De acordo com o pesquisador da Embrapa Recursos Genéticos e Biotecnologia Alan Andrade, um dos autores do estudo, os resultados divulgados agora trazem dois impactos: o científico e o de aplicação prática. No primeiro caso, o sequenciamento revelou que, no café, a evolução da biossíntese da cafeína ocorreu de forma diferente da verificada em outras plantas que também sintetizam a substância, como o chá e o cacau. O café, portanto, não herdou os genes associados à cafeína de um ancestral comum, mas os desenvolveu por conta própria.
Aplicações — “Acho que o mais importante é a parte aplicada”, destaca Andrade, que coordenou o sequenciamento funcional do café em 2004. “Há três anos, a Embrapa está usando esse genoma visando o melhoramento do café”, conta. Ele explica que, por ser uma espécie perene – a mesma árvore vai produzir os frutos por muitos anos -, o programa de melhoramento é demorado.
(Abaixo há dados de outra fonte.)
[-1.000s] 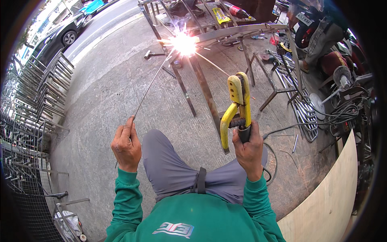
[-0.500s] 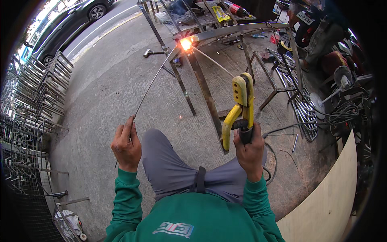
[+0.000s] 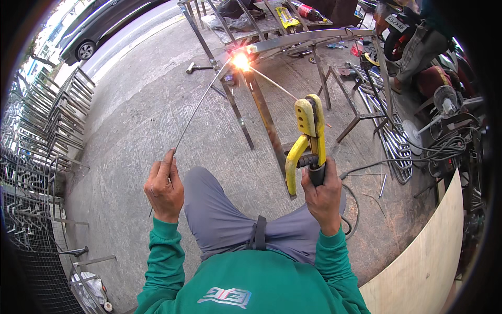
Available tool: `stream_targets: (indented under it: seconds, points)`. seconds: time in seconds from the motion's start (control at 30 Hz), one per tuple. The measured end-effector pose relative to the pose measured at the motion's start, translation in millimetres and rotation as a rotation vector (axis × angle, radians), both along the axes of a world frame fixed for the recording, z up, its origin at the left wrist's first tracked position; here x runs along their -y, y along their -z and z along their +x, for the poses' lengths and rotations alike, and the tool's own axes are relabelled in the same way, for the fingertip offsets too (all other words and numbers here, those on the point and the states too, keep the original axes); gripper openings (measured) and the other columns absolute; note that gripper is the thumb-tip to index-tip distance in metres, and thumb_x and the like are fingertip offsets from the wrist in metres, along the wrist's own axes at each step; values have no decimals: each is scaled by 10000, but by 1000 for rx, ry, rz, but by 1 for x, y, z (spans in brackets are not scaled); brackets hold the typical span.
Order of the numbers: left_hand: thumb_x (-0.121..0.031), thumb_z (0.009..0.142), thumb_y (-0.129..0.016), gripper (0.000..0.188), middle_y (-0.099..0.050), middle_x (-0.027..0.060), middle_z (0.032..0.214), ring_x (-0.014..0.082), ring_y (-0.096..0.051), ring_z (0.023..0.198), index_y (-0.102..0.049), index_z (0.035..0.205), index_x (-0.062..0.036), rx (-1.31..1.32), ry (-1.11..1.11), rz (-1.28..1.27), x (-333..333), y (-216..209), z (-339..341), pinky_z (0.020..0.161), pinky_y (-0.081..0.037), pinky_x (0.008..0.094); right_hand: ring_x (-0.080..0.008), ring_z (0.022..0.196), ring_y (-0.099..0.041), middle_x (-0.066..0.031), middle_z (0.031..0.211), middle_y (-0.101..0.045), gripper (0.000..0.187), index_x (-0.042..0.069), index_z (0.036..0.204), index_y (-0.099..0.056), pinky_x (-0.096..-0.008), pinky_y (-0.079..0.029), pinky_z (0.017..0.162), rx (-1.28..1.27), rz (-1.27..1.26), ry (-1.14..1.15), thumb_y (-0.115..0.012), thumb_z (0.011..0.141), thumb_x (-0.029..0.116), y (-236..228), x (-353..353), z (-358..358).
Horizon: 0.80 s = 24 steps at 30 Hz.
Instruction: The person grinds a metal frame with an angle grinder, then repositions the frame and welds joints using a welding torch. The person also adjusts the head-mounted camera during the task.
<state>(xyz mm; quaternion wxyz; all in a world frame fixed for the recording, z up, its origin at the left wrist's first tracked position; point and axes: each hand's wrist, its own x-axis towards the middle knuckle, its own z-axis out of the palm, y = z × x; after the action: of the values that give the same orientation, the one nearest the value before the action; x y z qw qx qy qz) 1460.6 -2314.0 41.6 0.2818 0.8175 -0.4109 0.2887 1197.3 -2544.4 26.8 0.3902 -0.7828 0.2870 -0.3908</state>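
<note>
My right hand (image 3: 323,192) grips a yellow welding electrode holder (image 3: 307,140). Its thin electrode (image 3: 272,83) runs up and left to a bright glowing weld spot (image 3: 240,61) on a metal frame (image 3: 308,39). My left hand (image 3: 164,187) pinches the near end of a long thin metal rod (image 3: 200,107), whose far tip reaches the same glowing spot. Both hands hover above my grey-trousered knees, and green sleeves cover my forearms.
Rusty frame legs (image 3: 264,115) stand on the concrete floor ahead. Stacked metal grilles (image 3: 36,157) line the left side. Bent rods and cables (image 3: 397,152) lie at right beside a fan (image 3: 444,99) and a wooden board (image 3: 429,256). A dark car (image 3: 99,26) is parked far left; a hammer (image 3: 196,67) lies on the floor.
The shower of sparks has shrunk to a small glow at the joint. My view has tilted, so the weld spot and both hands sit slightly lower; the grips are unchanged.
</note>
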Motion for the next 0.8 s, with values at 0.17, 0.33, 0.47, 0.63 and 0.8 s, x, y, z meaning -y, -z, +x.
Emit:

São necessários cerca de quatro anos do plantio da muda até a primeira produção para que os pesquisadores possam avaliar se os experimentos para aperfeiçoar o aroma, o sabor ou a resistência climática, por exemplo, deram certo.
Agora, com o genoma do café completamente decifrado, será possível fazer essa análise em apenas seis meses, bastando investigar o DNA da folhinha de uma muda. “Assim, saberemos como ela vai se comportar quando for para o campo”, diz o cientista. O sequenciamento também vai ajudar a integrar o trabalho dos pesquisadores porque, com um único exame genético, eles poderão prever tanto a qualidade da planta quanto características como a resistência a pragas.
“O trabalho será integrado. Por exemplo, uma planta é promissora para o sabor e o aroma, mas é sensível à seca. Então, você procura, pelo DNA, uma outra muda que tenha a combinação das duas características”, explica o especialista. A Embrapa tem um catálogo de mais de mil plantas genotipadas para que os cientistas da instituição possam fazer esse tipo de pesquisa. “Já sabemos quem são os candidatos para ir ao campo”, diz Alan Andrade. “Em vez de esperar 30 anos, em cinco já teremos os resultados validados”, comemora.
Ele explica que há várias outras aplicações práticas. “Hoje, o produtor vai ao viveiro e compra uma muda. O viveirista fala que é catuaí-vermelho. Ele leva para o campo, mas não tem garantia nenhuma de que a muda é daquela variedade de fato. A partir de agora, ele terá 100% de certeza”, exemplifica. O pesquisador da Embrapa esclarece que, embora, com a publicação do estudo, produtores do mundo inteiro passem a ter acesso a dados importantes sobre o melhoramento da planta, o Brasil já está pelo menos seis anos à frente. “Temos essa vantagem competitiva”, avisa.
Palavra do especialista
Produtividade e qualidade — “O Brasil foi um dos pioneiros nos estudos genômicos do café, criando o maior banco mundial de sequências expressas do cafeeiro. Trata-se do Projeto Brasileiro do Genoma Funcional do Café, que beneficiará tanto produtores quanto consumidores porque esses conhecimentos científicos permitem a geração de ferramentas biotecnológicas que auxiliam os programas de melhoramento. Como resultado, teremos menores custos de produção, maior proteção ambiental e produtividade das lavouras, tudo isso contribuindo para maior competitividade e qualidade. Além disso, o sequenciamento do genoma pode permitir o desenvolvimento seguro e mais rápido de variedades com características especiais, tais como a resistência à seca, que já ocasionou quebra na safra e prejuízos. Também será possível obter cafés com maior intensidade de aromas e sabores ou plantas com menor teor de cafeína. O conhecimento genômico do café pode permitir avanços na produtividade, com melhoria da qualidade e valorização do produto brasileiro.” – Américo Takamitsu Sato, presidente da Associação Brasileira da Indústria de Café (Abic).